Asumsi di luar menyatakan, orang Jepara itu matrealistik dan adhi-adhi (banyak menuntut). Saya juga disebut demikian, dan menjadi korban kekerasan simbolik itu. Bahkan, ada sebagian orang yang menyatakan tidak akan menikah dengan orang Jepara, laki-laki maupun perempuan. Kekhawatiran mereka tidak lain karena karakter yang terkenal matre tersebut. Padahal tidak semuanya demikian.
Kemapanan Ekonomi
Jika mau jujur, sebenarnya karakter materialistik bisa ditemukan kapan dan di mana pun, serta bisa muncul dari siapa pun. Faktor paling utama membentuk karakter yang serbainstan dan selalu berorientasi kepada kebendaan itu adalah kemapanan ekonomi. Ya, kemampuan meme-nuhi kebutuhan dasar akan melahirkan budaya konsumeristik.
Pada zaman Jahiliyyah Arab, materialisme telah menjadi karakter umum mayarakat. Sebab, perdagangan ketika itu telah membawa kemajuan pada sektor ekonomi. Akhirnya, semuanya diukur dengan uang dan keuntungan.
Paradigma yang dipakai adalah empirisme dan rasionalisme. Sementara itu hal-hal yang berkaitan dengan idealisme dan humanisme dikesampingkan.
Itulah, mengapa Nabi Muhammad saw di utus untuk mengembalikan nilai-nilai lama yang hancur karena budaya materialisme yang menjangkiti peradaban Arab ketika itu. Liutammima makarimal akhlaq (menyempurnakan akhlak-akhlak mulia), demikian bahasa hadis.
Dalam kesempatan lain, kita juga bisa menemukan karakter materialisme dalam peradaban Barat. Semua mengakui, Barat sangat materialistik dalam melihat realitas dunia. Apa Sebab? Kamajuan ekonomi mereka telah tercapai.
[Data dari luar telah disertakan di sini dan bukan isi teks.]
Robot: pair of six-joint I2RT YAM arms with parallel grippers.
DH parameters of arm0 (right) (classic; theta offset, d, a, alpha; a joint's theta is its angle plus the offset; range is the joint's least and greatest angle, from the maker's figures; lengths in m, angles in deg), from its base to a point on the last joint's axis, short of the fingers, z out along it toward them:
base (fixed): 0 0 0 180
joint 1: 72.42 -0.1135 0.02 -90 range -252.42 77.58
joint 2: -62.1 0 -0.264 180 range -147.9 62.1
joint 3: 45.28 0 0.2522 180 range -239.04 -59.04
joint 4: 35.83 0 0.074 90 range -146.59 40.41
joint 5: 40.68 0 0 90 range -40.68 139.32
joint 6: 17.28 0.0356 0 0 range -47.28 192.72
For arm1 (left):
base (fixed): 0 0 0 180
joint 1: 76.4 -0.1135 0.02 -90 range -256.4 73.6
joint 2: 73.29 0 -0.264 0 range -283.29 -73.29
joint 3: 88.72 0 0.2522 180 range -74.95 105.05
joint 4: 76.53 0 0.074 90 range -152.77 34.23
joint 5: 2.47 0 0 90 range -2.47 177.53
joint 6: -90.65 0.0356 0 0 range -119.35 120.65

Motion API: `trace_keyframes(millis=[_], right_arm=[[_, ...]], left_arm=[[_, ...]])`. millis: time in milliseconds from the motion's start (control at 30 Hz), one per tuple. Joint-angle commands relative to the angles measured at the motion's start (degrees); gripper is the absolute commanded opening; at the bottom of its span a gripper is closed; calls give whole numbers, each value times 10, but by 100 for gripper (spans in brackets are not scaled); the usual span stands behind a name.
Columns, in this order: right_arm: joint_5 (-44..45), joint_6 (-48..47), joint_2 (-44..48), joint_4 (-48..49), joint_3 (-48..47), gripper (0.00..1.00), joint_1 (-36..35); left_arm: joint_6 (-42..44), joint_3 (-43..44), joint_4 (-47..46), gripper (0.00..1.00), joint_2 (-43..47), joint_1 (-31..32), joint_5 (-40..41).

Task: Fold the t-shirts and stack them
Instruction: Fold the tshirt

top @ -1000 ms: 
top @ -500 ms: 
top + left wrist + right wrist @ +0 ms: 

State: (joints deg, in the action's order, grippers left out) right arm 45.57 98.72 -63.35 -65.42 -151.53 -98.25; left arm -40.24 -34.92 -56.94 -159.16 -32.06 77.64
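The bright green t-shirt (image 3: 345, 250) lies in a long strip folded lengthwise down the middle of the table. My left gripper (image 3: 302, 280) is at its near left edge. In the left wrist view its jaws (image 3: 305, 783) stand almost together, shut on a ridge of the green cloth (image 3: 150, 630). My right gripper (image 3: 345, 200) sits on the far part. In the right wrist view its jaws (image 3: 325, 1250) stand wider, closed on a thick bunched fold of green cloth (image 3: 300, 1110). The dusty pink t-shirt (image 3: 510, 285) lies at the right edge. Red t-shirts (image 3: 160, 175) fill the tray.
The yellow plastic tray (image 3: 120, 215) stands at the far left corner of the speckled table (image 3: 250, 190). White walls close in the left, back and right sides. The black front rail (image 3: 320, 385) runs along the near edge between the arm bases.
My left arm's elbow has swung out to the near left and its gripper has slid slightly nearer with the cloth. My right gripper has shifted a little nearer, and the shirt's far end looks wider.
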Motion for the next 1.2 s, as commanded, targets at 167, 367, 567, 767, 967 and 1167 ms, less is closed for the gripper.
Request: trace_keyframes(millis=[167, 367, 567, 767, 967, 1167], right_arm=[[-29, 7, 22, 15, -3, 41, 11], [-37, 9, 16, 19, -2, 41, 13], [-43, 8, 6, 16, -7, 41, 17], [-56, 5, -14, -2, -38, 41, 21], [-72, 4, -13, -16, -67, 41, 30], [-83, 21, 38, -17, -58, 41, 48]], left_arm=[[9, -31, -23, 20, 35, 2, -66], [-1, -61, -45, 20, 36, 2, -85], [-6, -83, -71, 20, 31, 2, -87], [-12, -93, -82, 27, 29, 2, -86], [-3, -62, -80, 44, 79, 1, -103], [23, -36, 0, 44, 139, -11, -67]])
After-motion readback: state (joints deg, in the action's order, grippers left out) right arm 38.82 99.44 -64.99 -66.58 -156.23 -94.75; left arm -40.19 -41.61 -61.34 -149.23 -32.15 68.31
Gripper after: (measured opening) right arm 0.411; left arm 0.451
Lalu bagaimana dengan Jepara? Apakah pembangunan ekonominya telah mapan, sehingga melahirkan budaya materialistik?
Setiap orang Jepara, dalam pandangan masyarakat luar, dianggap kaya. Salah satu sebabnya adalah karena Jepara identik dengan kota ukir dan bisnis mebel yang dalam kacamata banyak orang "pasti" banyak duit.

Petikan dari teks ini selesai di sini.